Anak ketujuh, Asad Hadhari, saat ini sedang nyantri tingkat SMP di Pesantren At-Taqwa Depok.  Dr Adian menerapkan kebijakan agar anak-anaknya membayar penuh biaya pendidikan dan kuliahnya, meskipun di pesantren dan kampus sendiri. Katanya, infaq pendidikan itu besar sekali pahalanya.

 “Saya mengikuti pemikiran Pak Natsir bahwa kemajuan suatu bangsa ditentukan oleh guru-guru yang suka berkorban untuk bangsanya. Juga nasehat KH Imam Zarkasyi, agar para santri mau menjadi orang besar, yaitu orang-orang yang mengajarkan ilmunya sampai ke pelosok-pelosok dan kolong jembatan,” tutur Dr. Adian yang belum lama meluncurkan bukunya: Mohammad Natsir, Negarawan Guru Dai Teladan.

Dr. Adian juga dikenal dengan ungkapannya, bahwa para guru adalah mujahid intelektual dan kreator peradaban. “Guru bukan tukang ngajar bayaran,” ujarnya di berbagai kesempatan. Karena itulah, ia mengajak para santrinya untuk menjadi guru pejuang. Hasilnya, telah banyak guru dan ilmuwan muda lahir dari Pesantren At-Taqwa Depok. (https://attaqwa.id/liputan/baca/semoga-kiprah-guru-guru-muda-ini-menginspirasi-negeri).
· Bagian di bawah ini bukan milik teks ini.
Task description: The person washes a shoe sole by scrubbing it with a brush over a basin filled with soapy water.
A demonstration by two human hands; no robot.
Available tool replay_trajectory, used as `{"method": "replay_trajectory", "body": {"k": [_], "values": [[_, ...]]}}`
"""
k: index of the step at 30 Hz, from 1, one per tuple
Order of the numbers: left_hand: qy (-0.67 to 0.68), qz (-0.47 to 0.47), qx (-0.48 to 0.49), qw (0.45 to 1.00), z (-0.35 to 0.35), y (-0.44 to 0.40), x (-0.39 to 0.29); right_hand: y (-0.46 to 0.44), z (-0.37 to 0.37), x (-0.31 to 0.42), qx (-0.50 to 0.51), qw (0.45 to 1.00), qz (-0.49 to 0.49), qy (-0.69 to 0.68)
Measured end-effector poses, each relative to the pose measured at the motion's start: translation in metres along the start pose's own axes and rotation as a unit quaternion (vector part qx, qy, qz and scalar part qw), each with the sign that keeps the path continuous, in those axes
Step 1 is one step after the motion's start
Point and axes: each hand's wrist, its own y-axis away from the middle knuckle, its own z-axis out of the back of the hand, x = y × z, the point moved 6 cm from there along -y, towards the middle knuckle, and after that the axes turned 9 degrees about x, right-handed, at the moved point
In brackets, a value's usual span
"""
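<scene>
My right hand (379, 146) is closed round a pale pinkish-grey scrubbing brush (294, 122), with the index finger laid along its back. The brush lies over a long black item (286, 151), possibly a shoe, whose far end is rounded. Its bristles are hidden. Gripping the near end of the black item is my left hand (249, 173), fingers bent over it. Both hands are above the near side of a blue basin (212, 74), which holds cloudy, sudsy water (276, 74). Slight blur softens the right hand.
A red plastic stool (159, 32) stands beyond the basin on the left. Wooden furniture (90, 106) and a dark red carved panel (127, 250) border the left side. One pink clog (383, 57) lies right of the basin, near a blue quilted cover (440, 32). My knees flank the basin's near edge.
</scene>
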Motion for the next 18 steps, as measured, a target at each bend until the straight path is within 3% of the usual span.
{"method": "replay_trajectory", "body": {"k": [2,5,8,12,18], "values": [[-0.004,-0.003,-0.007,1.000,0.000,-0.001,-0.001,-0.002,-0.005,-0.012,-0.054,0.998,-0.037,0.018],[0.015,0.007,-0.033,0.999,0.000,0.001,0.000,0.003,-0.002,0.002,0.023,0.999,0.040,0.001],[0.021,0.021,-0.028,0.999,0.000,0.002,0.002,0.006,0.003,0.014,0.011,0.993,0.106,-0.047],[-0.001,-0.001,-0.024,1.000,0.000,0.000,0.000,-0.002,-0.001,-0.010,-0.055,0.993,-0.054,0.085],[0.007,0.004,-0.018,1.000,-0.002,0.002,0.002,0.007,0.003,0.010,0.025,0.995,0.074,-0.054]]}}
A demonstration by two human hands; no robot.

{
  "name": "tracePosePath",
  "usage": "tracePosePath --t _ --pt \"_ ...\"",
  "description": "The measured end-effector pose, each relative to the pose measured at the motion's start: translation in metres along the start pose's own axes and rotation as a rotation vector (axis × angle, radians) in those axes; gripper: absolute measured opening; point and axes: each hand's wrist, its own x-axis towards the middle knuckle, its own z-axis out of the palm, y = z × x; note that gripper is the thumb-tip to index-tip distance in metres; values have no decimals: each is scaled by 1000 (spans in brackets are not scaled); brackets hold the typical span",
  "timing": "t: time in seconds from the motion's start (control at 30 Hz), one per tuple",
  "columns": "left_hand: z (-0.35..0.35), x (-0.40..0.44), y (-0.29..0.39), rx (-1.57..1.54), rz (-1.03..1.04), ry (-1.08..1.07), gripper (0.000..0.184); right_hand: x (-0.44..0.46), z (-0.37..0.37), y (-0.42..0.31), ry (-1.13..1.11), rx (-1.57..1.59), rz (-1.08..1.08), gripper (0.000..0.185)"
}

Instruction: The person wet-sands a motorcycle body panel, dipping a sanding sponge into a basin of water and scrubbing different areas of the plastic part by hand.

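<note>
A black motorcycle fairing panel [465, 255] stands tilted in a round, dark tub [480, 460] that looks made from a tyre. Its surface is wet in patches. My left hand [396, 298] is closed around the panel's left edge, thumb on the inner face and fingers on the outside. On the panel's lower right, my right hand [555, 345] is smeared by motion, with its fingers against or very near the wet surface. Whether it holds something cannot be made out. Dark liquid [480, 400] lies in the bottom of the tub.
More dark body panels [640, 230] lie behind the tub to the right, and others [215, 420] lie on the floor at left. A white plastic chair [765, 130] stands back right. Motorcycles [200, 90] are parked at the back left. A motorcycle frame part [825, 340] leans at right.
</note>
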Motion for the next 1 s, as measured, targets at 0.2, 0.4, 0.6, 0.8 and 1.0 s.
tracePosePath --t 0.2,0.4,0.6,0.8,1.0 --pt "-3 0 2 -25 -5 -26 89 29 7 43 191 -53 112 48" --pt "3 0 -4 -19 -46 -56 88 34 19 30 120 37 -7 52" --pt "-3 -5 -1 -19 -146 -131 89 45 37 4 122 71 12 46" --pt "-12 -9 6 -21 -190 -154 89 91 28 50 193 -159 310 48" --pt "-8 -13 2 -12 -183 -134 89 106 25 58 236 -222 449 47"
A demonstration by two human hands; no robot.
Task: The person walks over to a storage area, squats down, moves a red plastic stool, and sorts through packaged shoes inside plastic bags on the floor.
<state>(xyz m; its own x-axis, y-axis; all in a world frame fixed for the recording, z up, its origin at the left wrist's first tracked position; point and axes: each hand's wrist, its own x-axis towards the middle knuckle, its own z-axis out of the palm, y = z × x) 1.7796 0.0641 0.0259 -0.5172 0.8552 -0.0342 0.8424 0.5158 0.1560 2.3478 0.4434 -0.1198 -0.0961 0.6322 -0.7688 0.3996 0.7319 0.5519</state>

Dr. Adian telah memimpin Program Doktor Pendidikan Islam di UIKA Bogor hampir 15 tahun. Ia telah mengembangkan model Pendidikan Guru selama tiga hari di Pesantren At-Taqwa Depok. Namanya: KURSUS SINGKAT GURU BERADAB (KSGB). Program ini telah berlangsung enam angkatan.

“Semoga suatu saat pemerintah berminat untuk melihat langsung proses pendidikan guru pejuang di Pesantren At-Taqwa Depok. Konsep, aplikasi, dan hasilnya nyata,” tutur Adian Husaini.  (27 Desember 2025). (Humas DDII).